Bellabeat Case Study:

Extrapolating Trends in Fitbit Usage to Guide the Marketing Strategy. 

– A data analysis project by Hiba Shawa.

  • Bellabeat is a high-tech manufacturer of health-focused products for women.
  • One of it’s products, Time, is a wellness watch that combines the timeless look of a classic timepiece with smart technology.
  • “Time” tracks user activity, sleep, and stress.
  • The Time watch connects to the Bellabeat app to provide users with insights into their daily wellness.
  • Marketing is a key pillar in the growth of this company.
  • In this project I will be analyzing a similar health tracking watch to find trends…

The aim of this project was to determine how consumers use non-Bellabeats smart devices (ie. FitBit activity trackers), and use these insights to drive its marketing strategy.

An overview of Fitbit data

About dataset – From Kaggle.com:

  • “This dataset generated by respondents to a distributed survey via Amazon Mechanical Turk between 03.12.2016-05.12.2016.
  • Thirty eligible Fitbit users consented to the submission of personal tracker data, including minute-level output for physical activity, heart rate, and sleep monitoring.
  • Individual reports can be parsed by export session ID (column A) or timestamp (column B). Variation between output represents use of different types of Fitbit trackers and individual tracking behaviors / preferences. “

FitBit Fitness Tracker Data (CC0: Public Domain, dataset made available through Mobius): License: CC0 1.0 Universal (CC0 1.0).
Public Domain Dedication  : https://creativecommons.org/publicdomain/zero/1.0/

Which Fitbit data fits Bellabeat?

Cleaning up the data
+ my notes:

What I Noted During Cleaning:

  • Number of entries is vastly different amongst participants
  • There is no information about specific models used. (to compare functions, battery life…)
  • No information about age or gender (Bellabeat is targeted towards women)
  • Not enough metadata description for the attributes.
  • Example: what is “sedentary active”?
  • Does “sedentary minutes” include sleep minutes? Do they overlap?
  • Dates: 12/04/2016 – 12/05/2016 (dd/mm/yyyy): There is discontinuity in entries for some IDs

Notes about Activity Data:

  • Count of unique IDs= 33 -> There are 3 extra participants? was there a mistake in entry?
  • Check ID length: all are 10 chr long
  • Min date: 4/12/2016
  • Max date: 5/12/2016
  • number of days in study description= 30 -> some participants had 31 entries? 
  • No IDs had more than 1 entry/day
  • There were some entries with zero total steps and zero activity

Notes about Sleep Data:

  • Number of Unique Ids: 24 –> There are 6 participants who have no records.
  • Filter to check length of IDs: all IDs are 10 characters long
  • Dates: 12/04/2016 – 12/05/2016 (dd/mm/yyyy) –> There is discontinuity in entries for some IDs
  • Does sedentary time include sleep time? How accurate is the device in differentiating between these two?
    • Some IDs had the 1440 minutes divided between sedentary minutes, active minutes and sleep minutes.
    • Some had 1440 sedentary minutes + >400 sleep minutes! 

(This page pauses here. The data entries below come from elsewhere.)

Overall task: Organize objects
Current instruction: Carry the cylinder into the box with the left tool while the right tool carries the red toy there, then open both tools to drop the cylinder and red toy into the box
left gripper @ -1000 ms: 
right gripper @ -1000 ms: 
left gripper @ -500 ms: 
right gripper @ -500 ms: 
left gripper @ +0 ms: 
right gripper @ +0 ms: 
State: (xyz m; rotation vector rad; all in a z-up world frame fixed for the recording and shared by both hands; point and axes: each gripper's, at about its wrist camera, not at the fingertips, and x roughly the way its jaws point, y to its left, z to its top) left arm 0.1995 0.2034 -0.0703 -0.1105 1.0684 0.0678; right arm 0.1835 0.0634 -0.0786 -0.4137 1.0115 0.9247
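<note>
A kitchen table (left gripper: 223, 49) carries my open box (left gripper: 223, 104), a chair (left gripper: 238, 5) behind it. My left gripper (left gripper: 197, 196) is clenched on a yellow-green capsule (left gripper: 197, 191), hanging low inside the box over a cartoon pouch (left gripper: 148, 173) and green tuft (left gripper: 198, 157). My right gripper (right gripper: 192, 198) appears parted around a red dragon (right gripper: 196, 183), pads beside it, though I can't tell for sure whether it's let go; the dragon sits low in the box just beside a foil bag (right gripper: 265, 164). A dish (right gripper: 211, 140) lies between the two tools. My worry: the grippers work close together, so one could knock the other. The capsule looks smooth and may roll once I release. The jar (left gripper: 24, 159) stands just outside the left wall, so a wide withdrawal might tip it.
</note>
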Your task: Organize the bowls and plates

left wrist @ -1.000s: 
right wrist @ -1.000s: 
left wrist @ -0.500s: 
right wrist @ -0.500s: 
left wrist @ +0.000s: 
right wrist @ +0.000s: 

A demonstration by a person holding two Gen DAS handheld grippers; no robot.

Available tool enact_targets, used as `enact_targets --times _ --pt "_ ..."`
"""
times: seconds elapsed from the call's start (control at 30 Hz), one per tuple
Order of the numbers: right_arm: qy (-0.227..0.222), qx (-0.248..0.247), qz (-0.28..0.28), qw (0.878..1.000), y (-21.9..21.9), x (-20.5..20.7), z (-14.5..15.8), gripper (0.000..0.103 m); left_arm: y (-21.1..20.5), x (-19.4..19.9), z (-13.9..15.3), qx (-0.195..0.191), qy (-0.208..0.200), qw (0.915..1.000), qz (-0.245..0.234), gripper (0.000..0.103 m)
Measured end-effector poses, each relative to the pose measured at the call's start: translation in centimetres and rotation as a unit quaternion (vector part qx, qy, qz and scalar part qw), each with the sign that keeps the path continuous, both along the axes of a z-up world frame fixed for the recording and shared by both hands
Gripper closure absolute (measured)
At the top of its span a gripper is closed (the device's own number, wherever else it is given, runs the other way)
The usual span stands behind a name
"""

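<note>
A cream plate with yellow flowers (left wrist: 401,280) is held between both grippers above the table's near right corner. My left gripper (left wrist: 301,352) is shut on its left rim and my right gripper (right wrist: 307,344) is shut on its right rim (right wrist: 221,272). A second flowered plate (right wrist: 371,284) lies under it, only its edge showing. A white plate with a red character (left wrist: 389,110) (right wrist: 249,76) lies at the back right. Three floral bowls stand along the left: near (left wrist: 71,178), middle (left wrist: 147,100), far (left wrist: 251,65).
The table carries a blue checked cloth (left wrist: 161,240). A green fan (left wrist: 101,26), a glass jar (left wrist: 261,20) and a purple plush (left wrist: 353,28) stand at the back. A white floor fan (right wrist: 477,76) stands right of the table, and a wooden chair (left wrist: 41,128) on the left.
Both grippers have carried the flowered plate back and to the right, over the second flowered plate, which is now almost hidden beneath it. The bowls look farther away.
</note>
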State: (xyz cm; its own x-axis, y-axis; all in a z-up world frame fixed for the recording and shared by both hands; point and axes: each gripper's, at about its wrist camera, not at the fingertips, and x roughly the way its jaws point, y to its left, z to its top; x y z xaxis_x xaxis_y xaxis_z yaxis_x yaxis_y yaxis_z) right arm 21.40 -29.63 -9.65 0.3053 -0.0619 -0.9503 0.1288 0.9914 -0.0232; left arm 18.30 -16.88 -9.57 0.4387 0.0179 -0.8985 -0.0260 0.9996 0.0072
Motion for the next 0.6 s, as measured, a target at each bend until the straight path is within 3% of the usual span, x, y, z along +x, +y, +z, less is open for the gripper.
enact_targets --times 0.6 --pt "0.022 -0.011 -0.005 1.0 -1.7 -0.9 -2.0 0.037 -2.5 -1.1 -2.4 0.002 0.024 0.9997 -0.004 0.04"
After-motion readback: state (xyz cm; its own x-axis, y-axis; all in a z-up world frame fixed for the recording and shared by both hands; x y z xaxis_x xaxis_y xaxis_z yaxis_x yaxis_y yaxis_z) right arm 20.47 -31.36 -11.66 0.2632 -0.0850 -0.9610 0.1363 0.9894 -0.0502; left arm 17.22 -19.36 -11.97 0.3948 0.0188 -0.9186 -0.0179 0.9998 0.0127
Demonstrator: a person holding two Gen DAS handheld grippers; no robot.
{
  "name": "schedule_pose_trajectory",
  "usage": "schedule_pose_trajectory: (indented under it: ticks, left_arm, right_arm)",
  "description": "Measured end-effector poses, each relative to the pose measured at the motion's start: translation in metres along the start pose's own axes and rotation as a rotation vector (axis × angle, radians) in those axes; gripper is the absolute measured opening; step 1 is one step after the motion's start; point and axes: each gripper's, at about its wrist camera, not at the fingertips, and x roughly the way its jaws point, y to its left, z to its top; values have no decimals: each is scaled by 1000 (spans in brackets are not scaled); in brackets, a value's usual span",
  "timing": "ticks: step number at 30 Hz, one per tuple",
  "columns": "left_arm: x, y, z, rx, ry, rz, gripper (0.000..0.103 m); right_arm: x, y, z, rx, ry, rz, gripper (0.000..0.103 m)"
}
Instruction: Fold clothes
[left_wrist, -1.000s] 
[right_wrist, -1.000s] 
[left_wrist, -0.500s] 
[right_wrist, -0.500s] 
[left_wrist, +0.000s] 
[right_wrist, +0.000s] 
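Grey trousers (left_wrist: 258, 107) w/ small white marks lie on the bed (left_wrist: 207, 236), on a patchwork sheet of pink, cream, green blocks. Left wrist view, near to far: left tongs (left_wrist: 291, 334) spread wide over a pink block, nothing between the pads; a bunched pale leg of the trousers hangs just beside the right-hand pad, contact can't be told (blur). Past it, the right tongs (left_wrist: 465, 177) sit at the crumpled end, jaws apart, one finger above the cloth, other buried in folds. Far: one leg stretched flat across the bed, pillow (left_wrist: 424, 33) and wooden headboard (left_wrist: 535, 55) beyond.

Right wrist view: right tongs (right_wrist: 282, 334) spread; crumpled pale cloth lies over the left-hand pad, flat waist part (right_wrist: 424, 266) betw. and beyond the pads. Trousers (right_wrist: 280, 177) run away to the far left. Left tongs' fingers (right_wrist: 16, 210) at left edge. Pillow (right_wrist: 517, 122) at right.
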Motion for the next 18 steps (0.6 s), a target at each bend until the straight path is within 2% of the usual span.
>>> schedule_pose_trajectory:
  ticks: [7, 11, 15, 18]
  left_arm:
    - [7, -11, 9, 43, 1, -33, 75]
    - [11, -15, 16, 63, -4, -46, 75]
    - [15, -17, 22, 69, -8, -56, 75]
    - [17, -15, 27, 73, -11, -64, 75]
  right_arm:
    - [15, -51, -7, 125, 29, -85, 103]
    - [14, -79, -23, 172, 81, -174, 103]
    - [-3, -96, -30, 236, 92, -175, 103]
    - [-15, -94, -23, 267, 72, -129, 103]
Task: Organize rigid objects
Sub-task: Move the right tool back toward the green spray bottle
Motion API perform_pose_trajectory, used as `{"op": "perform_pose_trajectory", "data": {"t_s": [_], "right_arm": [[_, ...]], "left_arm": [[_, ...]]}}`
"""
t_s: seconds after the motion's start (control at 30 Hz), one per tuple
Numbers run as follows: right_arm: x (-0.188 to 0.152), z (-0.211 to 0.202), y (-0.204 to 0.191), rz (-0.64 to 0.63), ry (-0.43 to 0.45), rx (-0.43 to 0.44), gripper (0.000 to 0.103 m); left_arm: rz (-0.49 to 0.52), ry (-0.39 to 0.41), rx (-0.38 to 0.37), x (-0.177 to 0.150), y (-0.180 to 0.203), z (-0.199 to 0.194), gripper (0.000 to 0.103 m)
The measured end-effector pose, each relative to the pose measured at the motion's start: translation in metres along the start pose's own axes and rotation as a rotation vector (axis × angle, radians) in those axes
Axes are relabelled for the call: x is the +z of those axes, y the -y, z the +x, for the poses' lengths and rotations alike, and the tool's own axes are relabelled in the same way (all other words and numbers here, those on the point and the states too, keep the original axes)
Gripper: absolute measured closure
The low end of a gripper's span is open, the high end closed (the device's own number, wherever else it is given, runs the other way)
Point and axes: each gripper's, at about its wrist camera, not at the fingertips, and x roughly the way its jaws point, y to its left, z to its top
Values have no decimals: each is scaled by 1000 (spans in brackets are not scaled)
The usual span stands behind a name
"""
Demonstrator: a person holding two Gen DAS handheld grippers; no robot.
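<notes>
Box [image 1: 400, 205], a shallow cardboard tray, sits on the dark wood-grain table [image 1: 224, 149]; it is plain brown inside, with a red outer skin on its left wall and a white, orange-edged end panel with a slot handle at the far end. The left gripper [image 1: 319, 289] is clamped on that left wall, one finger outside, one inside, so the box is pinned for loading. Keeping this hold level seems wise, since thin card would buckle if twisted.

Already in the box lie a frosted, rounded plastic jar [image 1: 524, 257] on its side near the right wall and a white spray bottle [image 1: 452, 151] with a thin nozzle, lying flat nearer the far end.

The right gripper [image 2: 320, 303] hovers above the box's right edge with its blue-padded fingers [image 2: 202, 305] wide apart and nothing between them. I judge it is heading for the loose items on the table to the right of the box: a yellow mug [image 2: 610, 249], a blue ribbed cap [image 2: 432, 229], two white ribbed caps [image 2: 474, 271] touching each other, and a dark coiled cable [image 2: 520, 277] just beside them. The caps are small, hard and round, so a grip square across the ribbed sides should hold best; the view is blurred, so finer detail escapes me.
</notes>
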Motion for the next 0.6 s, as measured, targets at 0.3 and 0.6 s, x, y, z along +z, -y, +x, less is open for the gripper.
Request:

Logical error: When calculated in RStudio, some users had:

A Total time of usage >1440 minutes  per day:  Note: One day= 1440 minutes

  • could be due to overlap of sedentary and sleep minutes (recording minutes as both sedentary and sleep)?

As a result:  I couldn’t use total time of usage in my analysis.

Other users had a Total time of usage = 1440 minutes:

3 IDs had more than 2 entries/day (not duplicates) -> this resulted in some IDs having 31 entries

2 IDs had:

  • In one day: an entry with 2 in TotalSleepRecords+ another entry with 1 in TotalSleepRecords.         (Total minutes asleep is greater than allowed by sum of active and sedentary minutes)

Fitbit: questions I asked


1) What did participants like to use it for more? Track activity, or track sleep?

2) Does usage differ with different days of the week? Working days vs weekends?

3) Is there any difference in average sleep and activity between consistent and non-consistent users? Is there a difference in a specific type of activity?

4) Is there any relationship between sleep and activity that we can use in our marketing strategy?

  • Eg. By keeping track of your activity and making sure that you’ve had your dose of highly active minutes, you can rest assured that you’ll have some good rest at night! (and you can track that with the device itself!)

5) How long did the participants wear it for? Is it tolerated well? Could this tell us something about the comfort level? Or aesthetics?

  • This couldn’t be analyzed due to error in total time of use.

We’ll assume that the most consistent users are the ones who like the device and are interested in using it – target group.

Does usage differ with different days of the week?

Analysis Process Example: To summarize the average sleep minutes for each day of the week:

In Excel, I used a combination of data validation list, pivot table, and VLOOKUP as seen below:

Is there any difference in average sleep and activity between consistent and non-consistent users?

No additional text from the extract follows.